In the article he first takes back his particularly contentious argument regarding the institutional misogyny of theatre critics (thought he does imply that their is an undercurrent of it in their nonchalantly patronising references to naughty school girls and little miss Mitchells). Instead he focuses on the aspect of the debate that myself and others, including Encore and David Eldridge have been interested in - that the 5 nights a week theatre critic who has been in his (and it is always his) job for 30 years and who's seen '50 Hamlets' might have a limited frame of reference for more contemporary performance vocabularies that are as informed by Luis Bunuel or Ingmar Bergman as they are by George Bernard Shaw and George Devine.
The best new plays have always found fresh subject matter, but my experience now is that theatre makers are equally excited about breaching cultural barriers and experimenting in form. Their dialogue is often less with theatre than with other artforms.Although Hytner goes on to suggest that the critics should go 'to the movies and to the opera' once in a while, this is merely the tip of very large iceberg. For example much of the work that we are now seeing tickling the main stream can be easily traced back to the American-led performance art scene (and its various happenings) that developed particularly around New York in the sixties.
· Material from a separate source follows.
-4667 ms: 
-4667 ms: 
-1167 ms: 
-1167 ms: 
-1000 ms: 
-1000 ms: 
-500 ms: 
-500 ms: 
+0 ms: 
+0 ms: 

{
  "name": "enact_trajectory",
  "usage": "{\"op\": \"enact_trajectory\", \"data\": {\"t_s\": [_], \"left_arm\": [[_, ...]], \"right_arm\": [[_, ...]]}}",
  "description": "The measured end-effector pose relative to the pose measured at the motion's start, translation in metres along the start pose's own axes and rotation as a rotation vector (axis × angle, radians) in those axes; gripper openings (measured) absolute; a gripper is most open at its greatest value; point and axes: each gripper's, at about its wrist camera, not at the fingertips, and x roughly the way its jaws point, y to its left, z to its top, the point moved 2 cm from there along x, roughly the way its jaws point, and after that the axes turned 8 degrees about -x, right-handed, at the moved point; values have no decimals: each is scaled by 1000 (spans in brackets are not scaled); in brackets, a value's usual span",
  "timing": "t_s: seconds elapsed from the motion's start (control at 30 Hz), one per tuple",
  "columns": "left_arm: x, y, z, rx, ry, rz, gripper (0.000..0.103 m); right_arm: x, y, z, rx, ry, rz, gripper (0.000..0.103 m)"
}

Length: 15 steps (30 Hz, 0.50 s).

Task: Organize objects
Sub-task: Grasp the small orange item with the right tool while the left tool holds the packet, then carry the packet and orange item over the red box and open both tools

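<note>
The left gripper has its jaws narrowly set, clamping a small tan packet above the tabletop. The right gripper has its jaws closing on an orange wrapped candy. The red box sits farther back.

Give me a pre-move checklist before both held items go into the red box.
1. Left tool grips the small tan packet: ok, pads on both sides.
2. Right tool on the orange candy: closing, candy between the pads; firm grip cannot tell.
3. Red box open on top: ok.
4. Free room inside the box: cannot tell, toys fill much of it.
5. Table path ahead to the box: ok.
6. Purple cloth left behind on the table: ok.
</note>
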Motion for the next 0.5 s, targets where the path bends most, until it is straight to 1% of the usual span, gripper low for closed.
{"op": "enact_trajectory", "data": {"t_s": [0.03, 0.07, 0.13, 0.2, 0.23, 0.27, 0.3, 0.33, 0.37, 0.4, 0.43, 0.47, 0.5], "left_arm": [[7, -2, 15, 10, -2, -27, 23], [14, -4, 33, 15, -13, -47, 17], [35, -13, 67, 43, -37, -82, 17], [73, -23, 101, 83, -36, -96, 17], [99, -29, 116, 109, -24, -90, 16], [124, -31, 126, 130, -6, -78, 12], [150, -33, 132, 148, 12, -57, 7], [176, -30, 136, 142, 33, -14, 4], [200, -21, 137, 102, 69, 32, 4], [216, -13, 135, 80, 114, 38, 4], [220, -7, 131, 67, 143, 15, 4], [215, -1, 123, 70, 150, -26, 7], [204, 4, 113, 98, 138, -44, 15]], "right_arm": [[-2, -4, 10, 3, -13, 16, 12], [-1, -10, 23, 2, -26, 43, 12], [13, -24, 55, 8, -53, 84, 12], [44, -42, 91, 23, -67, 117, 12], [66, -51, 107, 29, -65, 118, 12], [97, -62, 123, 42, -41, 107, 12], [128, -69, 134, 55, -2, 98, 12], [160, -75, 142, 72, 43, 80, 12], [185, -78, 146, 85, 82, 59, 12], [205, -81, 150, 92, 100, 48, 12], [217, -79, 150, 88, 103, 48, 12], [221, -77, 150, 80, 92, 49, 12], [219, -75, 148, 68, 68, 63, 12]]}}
To site the most obvious example, in a work such as Richard Schechner's (in)famous Dionysus in 69 can be found the origins of work (site-specific theatre, physical theatre, devised ensemble performances...) that is nearly 40 years later still dismissed as gimmicky novelty.
As Hytner suggests, it is a question of perspective and vocabulary. And as performance art, cinema, opera, dance, carnival and whatever else you might care to mention continue to bleed into each other it is completely right that Hytner should seek to open the National's doors to the new theatrical forms that are a consequence of this exciting mix. If theatre is not to become, as Schechner once famously said, the 'string-quartet of the twenty-first century', a suffocating, nostalgic anachronism, it must remain open to engagement with these different ways of thinking and performing.
In this potentially joyous environment of cross-breeding and mutation, the hermetically sealed theatre critic, despite all their intelligence and experience, is never going to the right person to write about forms and styles and sensibilities that they still consider fundamentally alien to theatre.